Projet de thèse en Droit Public

Sous la direction de Mihaela Ailincai.

Thèses en préparation à Grenoble Alpes , dans le cadre de École doctorale sciences juridiques (Grenoble) , en partenariat avec Centre de recherches juridiques (Grenoble ; 1995-....) (laboratoire) depuis le 16-10-2017 .


  • Résumé

    La soft law, aussi discutée soit-elle, a un rôle primordial et une influence indéniable dans la construction et la mise en œuvre du droit des droits de l'homme. A travers des actes sans force juridiquement contraignante ou obligatoire mais possédant toutefois un caractère prescriptif, la soft law interroge le critère traditionnel d'impérativité d'une norme. Elle propose un mode alternatif, fondé sur l'appréciatif, qui, dans le domaine des droits de l'homme, pourrait se justifier par la nature et le contenu particulier de son objet. En outre, l'utilisation répétée de la soft law en matière de droits de l'homme appelle une réflexion théorique sur l'insertion de ces actes dans la hiérarchie keslenienne, afin d'appréhender les conflits de normes, actuellement irrésolus sur le plan théorique. Dans un contexte de crise du positivisme, où la volonté d'une meilleure gouvernance émerge, la soft law pourrait apporter une plus-value au domaine des droits de l'homme et participer de ce fait à la crédibilité du système général de protection des libertés.

  • Titre traduit

    Soft law and human rights


  • Résumé

    Although the notion is still controversial, soft law plays an essential role in the human rights field, both in its construction and in its implementation.

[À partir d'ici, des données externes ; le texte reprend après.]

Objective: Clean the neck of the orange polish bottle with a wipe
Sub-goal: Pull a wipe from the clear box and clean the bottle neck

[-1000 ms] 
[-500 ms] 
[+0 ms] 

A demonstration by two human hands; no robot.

By using non-binding or voluntary resolutions and instruments, soft law is questioning the traditional criterion which considers that a norm has to be peremptory. It offers an alternative method, based on appreciative, which could be justified by the particular nature and content of human rights. Moreover, the repeated use of soft law in this field requires a new theoretical discussion about its introduction in the hierarchical structure of Kelsen, in order to solve conflicts of norms. With the current positivist crisis and the search of better governance, soft law instruments might have an added value in human rights and participate to the general credibility of the human rights protection system.